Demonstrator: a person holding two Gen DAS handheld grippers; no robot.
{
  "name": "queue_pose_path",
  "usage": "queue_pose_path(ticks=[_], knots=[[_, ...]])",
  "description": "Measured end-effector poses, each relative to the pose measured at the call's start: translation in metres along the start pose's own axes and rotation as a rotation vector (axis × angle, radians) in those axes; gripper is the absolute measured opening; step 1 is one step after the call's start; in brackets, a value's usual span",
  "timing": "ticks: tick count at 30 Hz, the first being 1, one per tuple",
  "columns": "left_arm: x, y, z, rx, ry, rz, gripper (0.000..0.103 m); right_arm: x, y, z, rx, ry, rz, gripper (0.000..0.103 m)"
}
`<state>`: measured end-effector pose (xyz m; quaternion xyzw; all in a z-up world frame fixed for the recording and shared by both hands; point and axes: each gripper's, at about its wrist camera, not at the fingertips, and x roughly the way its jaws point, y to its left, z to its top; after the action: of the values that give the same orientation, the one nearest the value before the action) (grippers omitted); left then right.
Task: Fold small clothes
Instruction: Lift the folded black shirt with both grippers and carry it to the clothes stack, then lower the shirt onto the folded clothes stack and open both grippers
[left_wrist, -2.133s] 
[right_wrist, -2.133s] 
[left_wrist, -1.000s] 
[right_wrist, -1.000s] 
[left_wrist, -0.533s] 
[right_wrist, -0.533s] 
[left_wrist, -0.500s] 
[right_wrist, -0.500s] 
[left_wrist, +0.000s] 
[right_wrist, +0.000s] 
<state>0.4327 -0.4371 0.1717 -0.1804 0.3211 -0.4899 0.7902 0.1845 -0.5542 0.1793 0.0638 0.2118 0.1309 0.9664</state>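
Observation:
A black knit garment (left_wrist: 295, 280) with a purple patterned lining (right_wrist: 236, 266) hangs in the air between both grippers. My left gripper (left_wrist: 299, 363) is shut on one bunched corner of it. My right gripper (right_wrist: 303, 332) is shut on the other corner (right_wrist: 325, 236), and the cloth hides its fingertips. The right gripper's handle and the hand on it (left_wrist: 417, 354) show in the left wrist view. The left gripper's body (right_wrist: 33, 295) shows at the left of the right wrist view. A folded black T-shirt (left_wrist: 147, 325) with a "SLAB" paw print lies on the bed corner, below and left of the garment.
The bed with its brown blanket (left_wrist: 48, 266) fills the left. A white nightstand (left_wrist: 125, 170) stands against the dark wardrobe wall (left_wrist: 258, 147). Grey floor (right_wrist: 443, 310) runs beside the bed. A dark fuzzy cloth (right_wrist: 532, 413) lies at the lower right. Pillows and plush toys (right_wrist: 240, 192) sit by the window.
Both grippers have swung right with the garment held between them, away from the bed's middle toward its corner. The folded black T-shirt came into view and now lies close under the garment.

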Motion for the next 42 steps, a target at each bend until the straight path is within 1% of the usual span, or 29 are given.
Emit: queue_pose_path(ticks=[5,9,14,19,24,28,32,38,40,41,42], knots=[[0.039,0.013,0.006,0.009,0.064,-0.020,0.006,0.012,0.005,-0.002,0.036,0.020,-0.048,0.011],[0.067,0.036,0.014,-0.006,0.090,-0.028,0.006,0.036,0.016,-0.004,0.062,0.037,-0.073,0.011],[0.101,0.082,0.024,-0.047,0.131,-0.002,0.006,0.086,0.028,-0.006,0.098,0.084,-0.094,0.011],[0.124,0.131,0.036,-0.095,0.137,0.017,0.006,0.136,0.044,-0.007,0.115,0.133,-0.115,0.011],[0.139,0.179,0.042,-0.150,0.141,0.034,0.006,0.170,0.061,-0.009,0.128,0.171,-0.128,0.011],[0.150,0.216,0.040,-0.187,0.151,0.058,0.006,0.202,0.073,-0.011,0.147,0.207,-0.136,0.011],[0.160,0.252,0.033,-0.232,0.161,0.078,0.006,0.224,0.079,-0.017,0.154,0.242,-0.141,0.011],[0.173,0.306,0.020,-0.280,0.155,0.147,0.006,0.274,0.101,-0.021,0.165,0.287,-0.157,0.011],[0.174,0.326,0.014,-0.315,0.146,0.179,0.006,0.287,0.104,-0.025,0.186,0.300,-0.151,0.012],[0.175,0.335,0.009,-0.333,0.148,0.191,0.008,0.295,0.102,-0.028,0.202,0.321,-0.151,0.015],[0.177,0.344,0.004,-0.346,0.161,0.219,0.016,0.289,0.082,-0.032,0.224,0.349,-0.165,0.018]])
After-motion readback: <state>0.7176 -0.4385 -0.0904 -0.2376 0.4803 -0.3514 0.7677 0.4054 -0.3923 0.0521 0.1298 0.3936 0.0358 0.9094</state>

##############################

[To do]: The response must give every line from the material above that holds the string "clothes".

[Task output]:
Task: Fold small clothes
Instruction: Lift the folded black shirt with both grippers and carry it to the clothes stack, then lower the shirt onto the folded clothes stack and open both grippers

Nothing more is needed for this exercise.